Un problema che affligge la scuola è quello dell’edilizia. E non poteva dunque essere tralasciato. Purtroppo nell’anno scolastico ormai terminato si è assistito a crolli di intonaci e casi di edifici scolastici che necessiterebbero la messa in sicurezza. Dunque doveroso sarebbe, come proposto da alcuni, lo stanziamento di maggiori risorse alla scuola, in modo da poter effettuare le opportune ristrutturazioni a tutela dell’incolumità di scolari ed insegnanti.

Basta classi pollaio!

Altro problema affrontato è stato quello delle cosiddette “classi pollaio”. Gli insegnanti auspicano un intervento anche in questo senso. Sappiamo infatti come in molte scuole vi siano classi caratterizzare da un sovraffollamento di alunni, che ne rende difficoltose la gestione e la didattica. Dunque viene sottolineata la necessità di creare classi con un minor numero di scolari, e l’esigenza di garantire in tutte le scuole, spazi adeguati alle varie attività scolastiche.

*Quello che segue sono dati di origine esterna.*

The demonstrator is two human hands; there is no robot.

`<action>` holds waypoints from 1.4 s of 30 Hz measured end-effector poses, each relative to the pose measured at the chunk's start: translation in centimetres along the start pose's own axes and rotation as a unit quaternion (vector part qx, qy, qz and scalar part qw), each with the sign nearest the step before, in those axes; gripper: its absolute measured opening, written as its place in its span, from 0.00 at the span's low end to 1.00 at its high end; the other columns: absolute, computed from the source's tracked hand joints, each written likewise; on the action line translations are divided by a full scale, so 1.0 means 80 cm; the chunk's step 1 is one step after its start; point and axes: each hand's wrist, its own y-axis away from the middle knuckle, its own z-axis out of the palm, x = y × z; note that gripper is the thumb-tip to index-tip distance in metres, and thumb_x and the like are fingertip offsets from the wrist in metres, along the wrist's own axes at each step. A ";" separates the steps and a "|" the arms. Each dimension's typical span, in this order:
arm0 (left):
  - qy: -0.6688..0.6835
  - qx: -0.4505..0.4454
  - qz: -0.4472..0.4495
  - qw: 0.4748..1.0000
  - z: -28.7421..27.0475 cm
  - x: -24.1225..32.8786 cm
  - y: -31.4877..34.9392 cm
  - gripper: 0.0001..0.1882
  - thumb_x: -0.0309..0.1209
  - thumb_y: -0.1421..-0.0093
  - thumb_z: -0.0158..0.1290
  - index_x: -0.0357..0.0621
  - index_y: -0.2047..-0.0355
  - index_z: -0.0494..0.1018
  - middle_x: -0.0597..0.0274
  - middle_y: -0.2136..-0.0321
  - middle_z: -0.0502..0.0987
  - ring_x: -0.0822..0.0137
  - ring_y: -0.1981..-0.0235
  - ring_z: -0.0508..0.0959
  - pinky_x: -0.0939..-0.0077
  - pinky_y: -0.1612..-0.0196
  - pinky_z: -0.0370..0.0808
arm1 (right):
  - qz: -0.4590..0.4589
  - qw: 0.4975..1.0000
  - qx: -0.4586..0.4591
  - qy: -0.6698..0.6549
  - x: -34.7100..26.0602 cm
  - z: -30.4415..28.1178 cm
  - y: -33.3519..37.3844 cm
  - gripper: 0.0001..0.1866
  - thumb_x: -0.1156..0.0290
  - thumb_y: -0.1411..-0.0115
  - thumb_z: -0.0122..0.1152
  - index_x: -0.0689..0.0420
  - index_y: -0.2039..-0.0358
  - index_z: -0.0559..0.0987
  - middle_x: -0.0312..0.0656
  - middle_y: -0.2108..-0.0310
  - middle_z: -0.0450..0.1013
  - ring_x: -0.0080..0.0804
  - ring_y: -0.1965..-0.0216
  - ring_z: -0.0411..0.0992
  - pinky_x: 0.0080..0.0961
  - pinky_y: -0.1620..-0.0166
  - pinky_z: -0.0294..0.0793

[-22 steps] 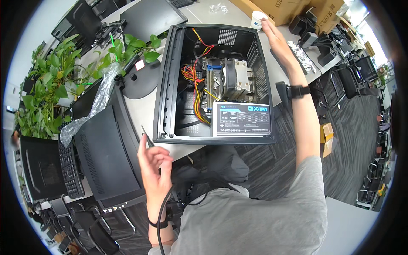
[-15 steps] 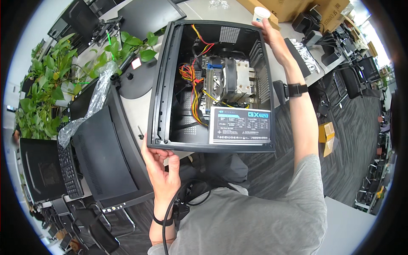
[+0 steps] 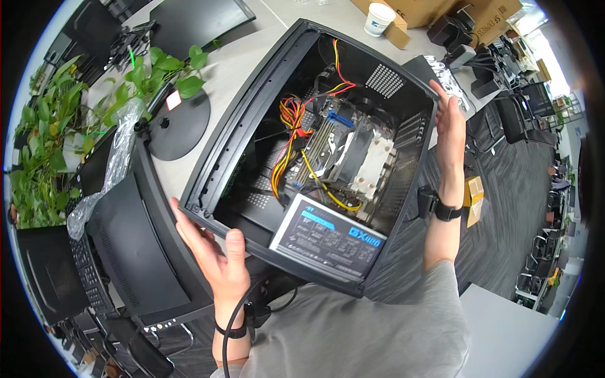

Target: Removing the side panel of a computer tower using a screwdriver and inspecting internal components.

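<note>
An open black computer case (image 3: 230,135) is turned askew between my hands, its near end overhanging the desk. My left hand (image 3: 217,255) holds its near left corner, thumb raised and fingers partly hidden against the edge. On the far right corner, my right hand (image 3: 450,129) presses with fingers extended along the side. Inside are a power supply (image 3: 328,239) with a printed label at the near end, a CPU cooler (image 3: 372,164) with a light metal top, and a bundle of red, yellow and black cables (image 3: 291,113). A blue slot (image 3: 340,118) shows on the motherboard.
A white paper cup (image 3: 379,19) stands beyond the case near cardboard boxes (image 3: 425,9). To the left are a black monitor (image 3: 135,242), a round monitor base (image 3: 183,129), clear plastic wrap (image 3: 120,157) and a leafy plant (image 3: 47,126). White cables (image 3: 444,75) lie at right.
The case has rotated clockwise and its near end has swung toward me. My right hand has come nearer, away from the cup, staying at the far right corner; my left hand has shifted left.
</note>
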 end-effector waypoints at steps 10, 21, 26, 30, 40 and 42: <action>-0.118 -0.006 0.006 0.993 0.003 0.010 -0.040 0.41 0.35 0.33 0.53 0.32 0.26 0.49 0.46 0.35 0.61 0.52 0.31 0.61 0.62 0.27 0.50 | -0.077 0.993 0.011 0.094 -0.040 -0.020 0.038 0.28 0.58 0.30 0.60 0.62 0.36 0.75 0.34 0.56 0.75 0.21 0.55 0.70 0.20 0.49 0.68; -0.060 0.031 0.019 0.998 0.019 -0.003 -0.039 0.41 0.37 0.33 0.47 0.29 0.26 0.47 0.41 0.27 0.53 0.47 0.27 0.56 0.55 0.26 0.47 | -0.176 0.749 -0.527 0.360 -0.114 0.117 -0.067 0.06 0.75 0.37 0.64 0.65 0.65 0.83 0.49 0.70 0.80 0.43 0.68 0.79 0.33 0.65 0.77; -0.074 0.026 0.019 0.997 0.017 -0.007 -0.039 0.43 0.42 0.32 0.47 0.28 0.26 0.45 0.39 0.27 0.52 0.46 0.27 0.55 0.54 0.26 0.48 | 0.059 0.683 -0.572 0.450 -0.097 0.163 -0.081 0.10 0.72 0.39 0.64 0.66 0.64 0.85 0.55 0.70 0.81 0.47 0.66 0.83 0.39 0.60 0.80; -0.092 0.025 0.009 0.995 0.016 -0.006 -0.040 0.47 0.49 0.32 0.47 0.26 0.26 0.45 0.38 0.27 0.51 0.47 0.28 0.57 0.54 0.27 0.50 | 0.020 0.686 -0.572 0.448 -0.078 0.166 -0.085 0.10 0.72 0.38 0.64 0.68 0.63 0.84 0.57 0.71 0.81 0.45 0.72 0.82 0.39 0.63 0.80; -0.080 0.040 -0.007 0.996 0.021 -0.009 -0.044 0.51 0.55 0.34 0.48 0.26 0.26 0.44 0.38 0.27 0.50 0.48 0.31 0.59 0.53 0.29 0.53 | 0.175 0.641 -0.616 0.424 -0.042 0.177 -0.114 0.11 0.68 0.34 0.65 0.65 0.62 0.84 0.41 0.73 0.81 0.26 0.74 0.79 0.28 0.67 0.78; -0.080 0.042 -0.017 0.996 0.020 -0.009 -0.043 0.52 0.56 0.35 0.48 0.26 0.26 0.44 0.38 0.27 0.50 0.48 0.31 0.59 0.53 0.29 0.53 | 0.188 0.640 -0.617 0.418 -0.041 0.180 -0.113 0.12 0.67 0.34 0.65 0.65 0.62 0.84 0.40 0.71 0.81 0.25 0.73 0.79 0.27 0.67 0.79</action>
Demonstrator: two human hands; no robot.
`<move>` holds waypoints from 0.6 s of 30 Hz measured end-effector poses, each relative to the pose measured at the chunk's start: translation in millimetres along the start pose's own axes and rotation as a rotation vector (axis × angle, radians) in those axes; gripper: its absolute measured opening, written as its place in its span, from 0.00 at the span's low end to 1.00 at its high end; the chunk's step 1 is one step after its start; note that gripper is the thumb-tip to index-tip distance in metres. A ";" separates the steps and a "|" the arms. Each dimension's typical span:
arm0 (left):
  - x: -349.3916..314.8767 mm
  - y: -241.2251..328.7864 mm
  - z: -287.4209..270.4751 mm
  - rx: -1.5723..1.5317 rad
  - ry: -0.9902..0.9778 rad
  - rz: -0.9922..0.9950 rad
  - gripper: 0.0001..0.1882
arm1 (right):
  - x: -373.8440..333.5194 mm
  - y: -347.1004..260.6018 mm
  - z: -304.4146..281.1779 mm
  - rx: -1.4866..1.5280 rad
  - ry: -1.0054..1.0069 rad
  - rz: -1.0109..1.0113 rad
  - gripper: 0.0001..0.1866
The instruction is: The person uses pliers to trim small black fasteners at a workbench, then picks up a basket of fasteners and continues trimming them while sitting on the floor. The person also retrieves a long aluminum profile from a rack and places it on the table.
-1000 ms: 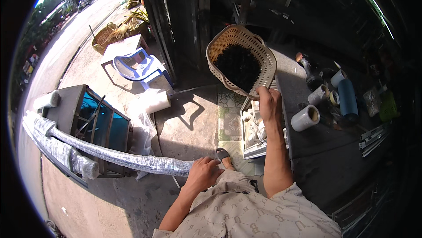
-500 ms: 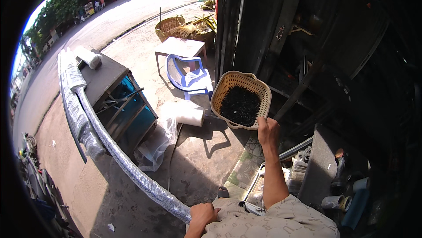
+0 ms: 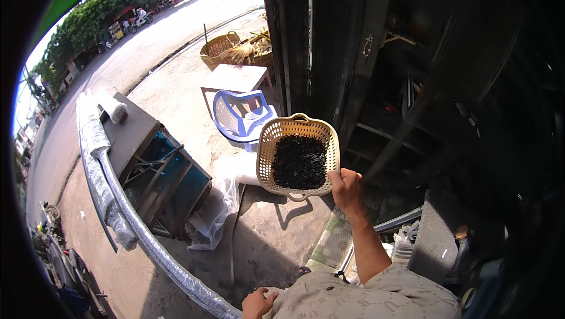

I precari: Sfp e Dm a confronto

Un tema caldo è infine quello dei precari, che chiedono l’immissione in ruolo. La querelle interessa particolarmente i precari Diplomati Magistrali e i laureati in Scienze della Formazione Primaria. Senza entrare nel merito della questione, la sentenza dell’Adunanza Plenaria di dicembre , ha creato non poco scompiglio e vede ovviamente richieste opposte da parte delle due “categorie” di insegnanti: l’esigenza della sanatoria da parte dei Dm da un lato, e l’esigenza invece di dar seguito a quella sentenza da parte degli Sfp. Quel che è certo è che entrambe le parti necessitino di una stabilizzazione.
Questa rappresenta una sintesi delle varie risposte pervenute dai vari insegnanti, toccando aspetti che effettivamente richiederebbero un intervento. L’auspicio è che il Ministro Bussetti ascolti la voce degli insegnanti.